The above figure is a plot of the equation,

\[\mathbf{y} = \mathbf{2x} + \mathbf{3}\]

So, we can safely say that, the slope or m is 2 which means for each unit change in x there will be 2 unit changes in y i.e \(\Delta y/\Delta x = 2\). And the y intercept or b = 3, so the line will always pass through \(y = 3\).

We use a similar equation when creating a machine learning linear regression model. Before trying to use a model for a machine learning problem, it is essential to understand the assumptions made by the algorithm about the data.

Assumptions

  • Linear Regression assumes that the data points are continuous. If we look at the above above figure, we can see that the values are continuous and not discrete.
  • Linear Regression assumes that the labels are a function of the linear combination of the inputs and a normally distributed error term or gaussian noise. (Please ignore the normally distributed error term part if you are a beginner, it is not required to get an intuitive understanding of the workings)

These assumptions are one of the most critical elements in the machine learning task. It actually helps us understand the data well. To put it in other words, before using a machine learning algorithm on a dataset, one must understand the data using some exploratory data analysis (EDA), only when you’re convinced about an algorithm being useful on a particular dataset should you go ahead and use it.

There is a fair argument that we can possibly throw all the algorithms at the data and figure out which one gives a better result. Try saying this in an interview and look where this goes. My personal opinion is to always keep constraints in mind when developing products and writing code and build on from there. In our case, data is the constraint and hence we should check the assumptions made by the algorithm, do our EDA and choose a suitable algorithm.

Example

Let’s use a dataset that obeys the above assumptions.

The housing dataset on Kaggle is a good example of when one can use linear regression to predict price of house given a lot of information about the house like total area, whether the house has a garage or not, total rooms, etc

The features like garage area and ground floor area seem to fit our expectation pretty well. The charts were drawn using Seaborn which is an API wrapper over the Matplotlib library.

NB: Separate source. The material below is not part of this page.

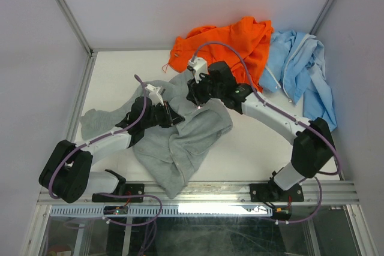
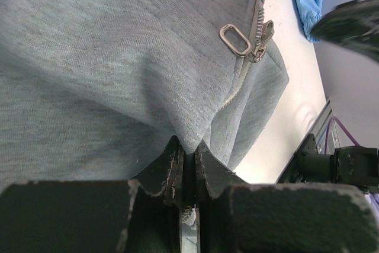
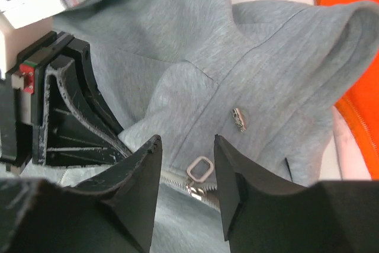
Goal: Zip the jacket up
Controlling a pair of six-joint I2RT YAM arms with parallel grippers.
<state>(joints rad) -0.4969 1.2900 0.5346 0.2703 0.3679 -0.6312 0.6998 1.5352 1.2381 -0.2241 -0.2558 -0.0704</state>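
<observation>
Left tool [image 2: 185,152] pinched tight on a fold of the jacket [image 1: 192,139], crumpled on the surface [image 1: 120,82], centre to near edge. Fleece looks soft, light; likely bunches. Right tool [image 3: 186,146] gapes around the zipper pull [image 3: 201,167], the best hold.

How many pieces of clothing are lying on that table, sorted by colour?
Grey: 1, the grey jacket that both arms are working on
Orange: 1, the orange garment bunched at the back
Light blue: 1, the light blue jacket at the back right
Total: 3
</observation>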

Now that we have an example in picture let’s move to the loss function and other important mathematical details about Linear Regression.

Loss Function

Now, if we want that given a data point, or given garage area, we should be able to correctly predict the house price.

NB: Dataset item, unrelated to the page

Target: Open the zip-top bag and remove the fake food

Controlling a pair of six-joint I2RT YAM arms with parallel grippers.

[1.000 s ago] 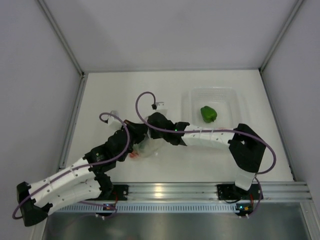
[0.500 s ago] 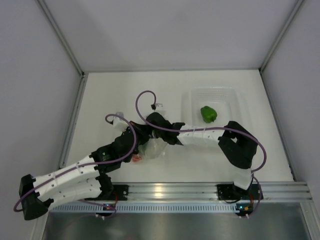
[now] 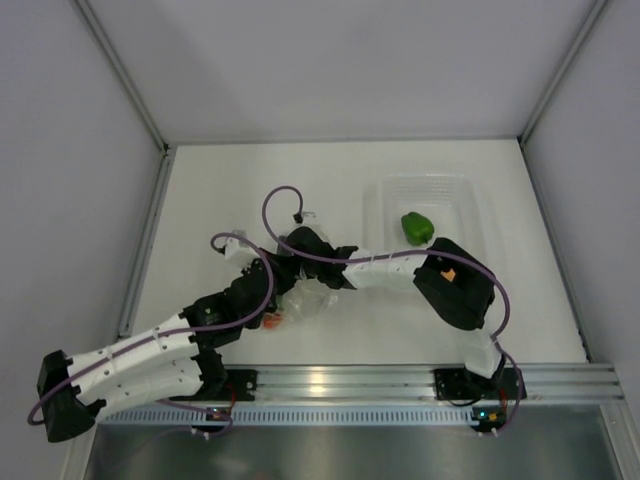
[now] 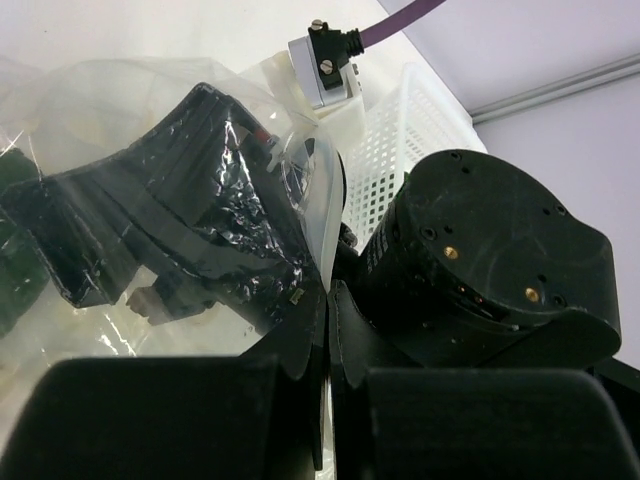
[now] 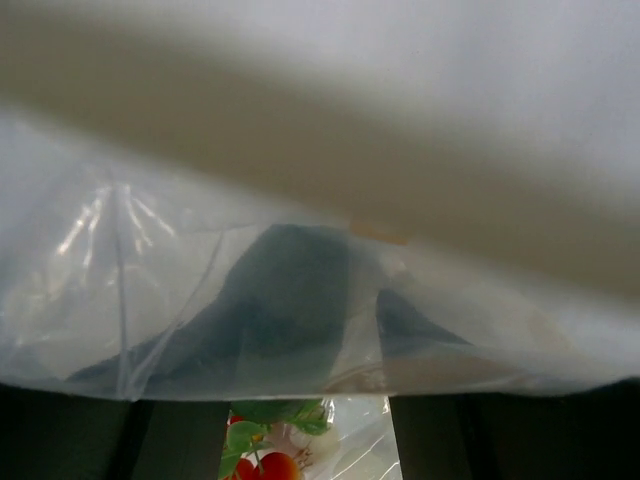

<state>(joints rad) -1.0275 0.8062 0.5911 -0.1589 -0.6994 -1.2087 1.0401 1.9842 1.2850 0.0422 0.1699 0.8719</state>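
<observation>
The right gripper (image 5: 305, 440) has its jaws apart with nothing clamped between them that I can see, and it is pushed nose-first into the mouth of the zip-top bag (image 3: 312, 303), whose film drapes right across its wrist camera. Straight ahead through the gap between its fingers sit the tomatoes (image 5: 262, 465), red on their green sprig. From overhead that puts them at about 7 o'clock from this gripper, deeper in the bag, so I reckon the coming reach runs along that line. The left gripper (image 4: 328, 290) is closed tight, pinching a fold of the bag's edge on its 9 o'clock side. That probably anchors the bag against the push. It is the nearer arm to the tomatoes, but its jaws are taken up. The bag is too crumpled for me to tell its long axis. Off at 2 o'clock, well apart, the green pepper (image 3: 417, 227) lies in the tray (image 3: 470, 190).
</observation>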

So, we first need to find out the values of m and b. We can then plug in the values in the equation \(y = m*x + b\) and get out Sale Price i.e. y.

Using Machine Learning, we exactly do this, find/learn the values of m and b.

Going back, let’s say our linear function which maps y to X is f. So we can say that,

\(\mathbf{y} = \mathbf{f(X)}\) .. (remember y = mx + b)

Intuitively, we know that if we want our prediction to be correct,

the original value of y should be as close to value given by f(x) i.e. put mathematically, we can say,

\(\mathbf{y} - \mathbf{f(X)} = \mathbf{0}\) ..(this is the optimal condition, but even if it is close to 0, it’s good)

Now, if we calculate this value for all the examples, we have a sum error i.e. error of summing the y - f(X) for all examples. Can be called sum of errors.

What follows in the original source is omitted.